**Required action**
An exact copy of the entries below is required, with all pictures removed.

**Dataset excerpts**
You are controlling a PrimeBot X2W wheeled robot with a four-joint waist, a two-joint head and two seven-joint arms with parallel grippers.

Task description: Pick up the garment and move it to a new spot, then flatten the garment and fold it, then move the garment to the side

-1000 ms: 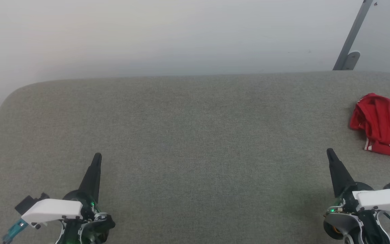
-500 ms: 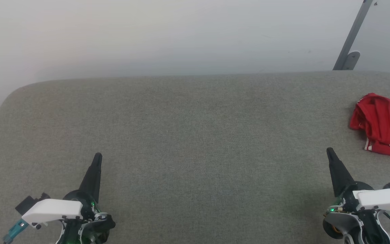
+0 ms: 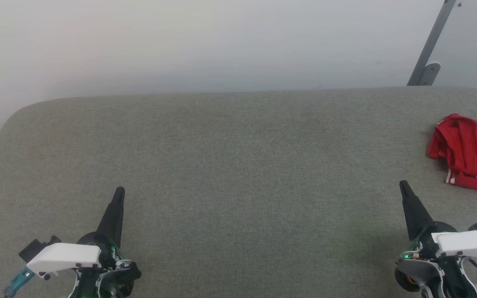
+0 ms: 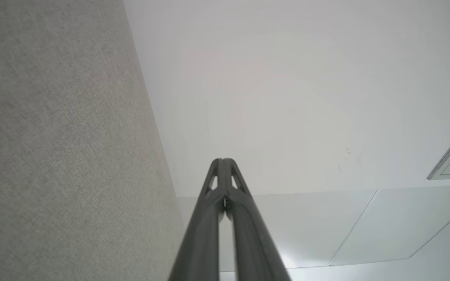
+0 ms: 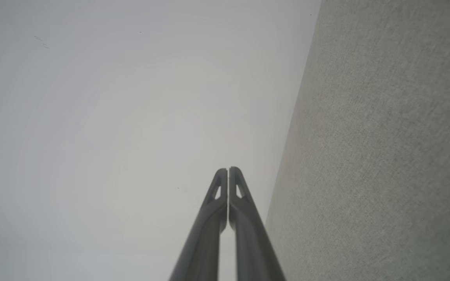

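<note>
One crumpled red fabric garment is lying at three o'clock, with two empty claws sitting closed: left gripper at seven, right gripper at five.

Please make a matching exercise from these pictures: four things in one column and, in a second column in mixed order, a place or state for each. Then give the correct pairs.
Things
1. garment
2. left gripper
3. right gripper
4. metal bar

Places or states
A. lower left of the head view, jaws shut
B. red, bunched at the right edge of the grey fabric surface
C. slanted, at the upper right of the head view
D. lower right of the head view, jaws shut, apart from the red cloth

Pairs: 1-B, 2-A, 3-D, 4-C
</note>
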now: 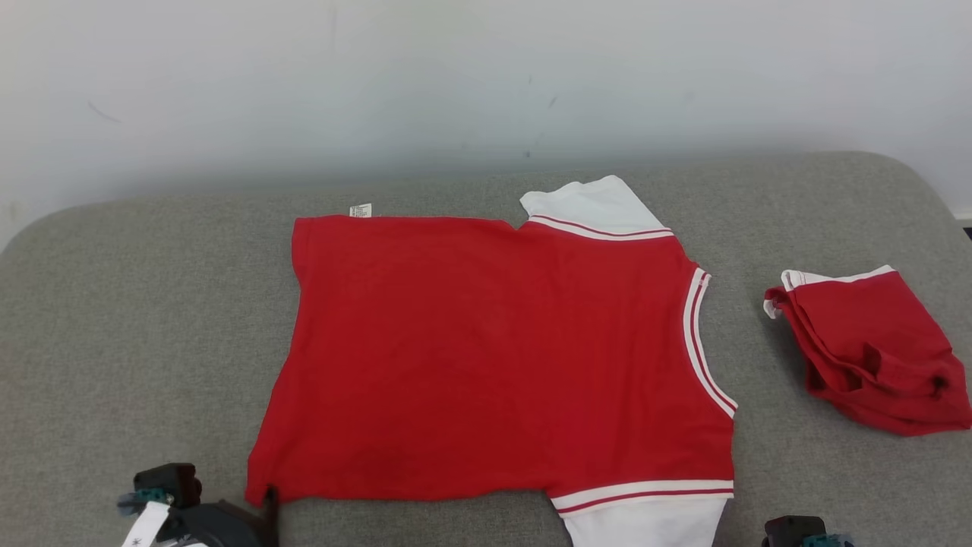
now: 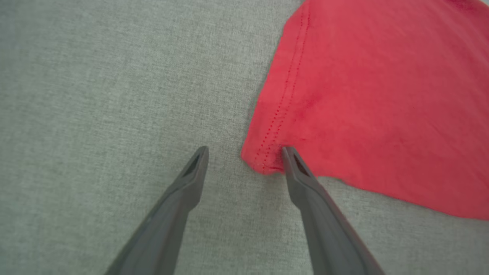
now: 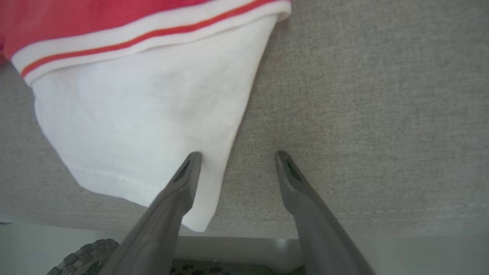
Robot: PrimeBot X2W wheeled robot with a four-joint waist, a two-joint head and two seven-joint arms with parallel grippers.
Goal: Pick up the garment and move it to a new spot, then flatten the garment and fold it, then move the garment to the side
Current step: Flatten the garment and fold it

**Answer to this problem**
You are controlling a PrimeBot X2W wheeled robot with a four-joint waist, a two-joint head and two seven-joint arms with parallel grippers.

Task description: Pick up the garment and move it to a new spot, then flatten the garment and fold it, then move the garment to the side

-1000 ms: 
-500 ms: 
+0 ms: 
+0 ms: 
+0 ms: 

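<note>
One crumpled red fabric garment is lying at three o'clock, with two empty claws sitting closed: left gripper at seven, right gripper at five.

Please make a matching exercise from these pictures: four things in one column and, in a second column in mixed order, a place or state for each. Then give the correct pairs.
Things
1. garment
2. left gripper
3. right gripper
4. metal bar

Places or states
A. lower left of the head view, jaws shut
B. red, bunched at the right edge of the grey fabric surface
C. slanted, at the upper right of the head view
D. lower right of the head view, jaws shut, apart from the red cloth

Pairs: 1-B, 2-A, 3-D, 4-C
</note>
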now: 
now: 
now: 
Robot: PrimeBot X2W wheeled robot with a four-joint waist, a two-joint head and two seven-joint arms with parallel grippers.
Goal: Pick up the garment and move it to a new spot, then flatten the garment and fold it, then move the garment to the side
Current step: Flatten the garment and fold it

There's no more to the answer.